We now perform HDBSCAN to cluster data based on the dimensionally reduced data from UMAP.

3.1 Calculation

import hdbscan

The paper did not classify the minimum cluster size for HDBSCAN so I tried to find a parameter that fits. The minimum cluster size (clus_size) that fits the paper’s model is 19 as calculated by rounding 0.458 * to_plot.shape[1].

const = 0.485
clus_size = round(const * to_plot.shape[1])

model_ = hdbscan.HDBSCAN(clus_size)
to_plot['hdbscan'] = model_.fit_predict(to_plot[['x', 'y']])
to_plot = to_plot.sort_values(by='hdbscan', ascending=True)
to_plot['hdbscan'] = to_plot['hdbscan'].astype(str)
sns.relplot(data=to_plot, kind='scatter', x='x', y='y', hue='hdbscan')
<seaborn.axisgrid.FacetGrid at 0x1df8adc3340>

3.2 Comparison

In this section we present the data from Chen et al (2021).

chen2021 = pd.read_csv('../data/raw/external/chen2021_classification.csv')
chen2021['source'] = 'chen et al 2021'
sns.relplot(data=chen2021, kind='scatter', x='embedding_x', y='embedding_y', hue='group')
<seaborn.axisgrid.FacetGrid at 0x1df8b491fa0>

As you can see, Chen et al (2021) contains 9 clusters while the one we did have 12 clusters. The number of clusters itself is irrelevant but the size of clusters is. What we want to know is whether or not we can replicate the classification of repeater clusters from non-repeater clusters.

A cluster is considered repeater cluster is the total number of more than 10% repeating FRB exists in the cluster. Other FRBs inside the repeater cluster is determined to be ‘potentially’ repeating. Then, we compare the division between this notebook and Chen et al (2021).

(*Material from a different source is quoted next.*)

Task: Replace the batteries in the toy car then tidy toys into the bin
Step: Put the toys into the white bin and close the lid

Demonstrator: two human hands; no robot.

# Determining repeater clusters (>10% is repeater FRB)
this = to_plot[['tns_name','x','y', 'hdbscan', 'color']].rename(columns={'x': 'embedding_x', 'y':'embedding_y', 'hdbscan': 'label', 'color': 'repeater'})
this['source'] = 'calculated'
this['repeater'] = [False if name == 'non-repeater' else True for name in this['repeater']]
a = this.groupby('label').aggregate('mean', numeric_only=True)
a['group'] = ['repeater_cluster' if row > 0.1 else 'other_cluster' for row in a['repeater']]
a.reset_index()
this = this.merge(a[['group']], on='label')

# Rename groups to only separate repeater clusters from other clusters
chen2021['group'] = chen2021['group'].apply(lambda x: x[:-2])

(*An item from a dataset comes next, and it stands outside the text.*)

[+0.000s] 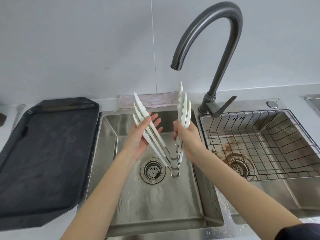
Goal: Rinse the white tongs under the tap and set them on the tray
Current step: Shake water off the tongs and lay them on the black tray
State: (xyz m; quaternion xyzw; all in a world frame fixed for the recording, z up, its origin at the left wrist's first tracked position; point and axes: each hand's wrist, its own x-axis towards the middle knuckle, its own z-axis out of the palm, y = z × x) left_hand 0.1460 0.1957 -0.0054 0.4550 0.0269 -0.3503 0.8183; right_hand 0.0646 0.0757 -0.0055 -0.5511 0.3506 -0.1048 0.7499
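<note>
Several white tongs (pixel 183 108) are stacked together and spread in a V above the left sink basin (pixel 161 201), their joined ends pointing down near the drain (pixel 153 170). My left hand (pixel 142 134) lies against the left arms with the thumb over them and the fingers stretched out. My right hand (pixel 188 135) is closed around the right arms. The curved grey tap (pixel 214 19) ends above and between the tong tips; I cannot tell whether water is running. A dark wet tray (pixel 45 158) rests on the counter to the left.
The right basin holds a wire rack (pixel 259 144) over a rust-stained drain. The tap lever (pixel 223 106) sits between the basins. A folded cloth (pixel 152 101) lies behind the left basin against the wall. Water droplets cover the sink rim.
</note>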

data: pd.DataFrame = pd.concat([this, chen2021])
sns.relplot(data=data, kind='scatter', x='embedding_x', y='embedding_y', hue='group', col='source')
<seaborn.axisgrid.FacetGrid at 0x1df8b23fa60>

The division fairly replicates the one from Chen et al. (2021). However, some of the top left corner of the embedding is not classified as repeater in this notebook while it is in Chen et al. (2021). We can continue analysis with more graphs from Chen et al. (2021).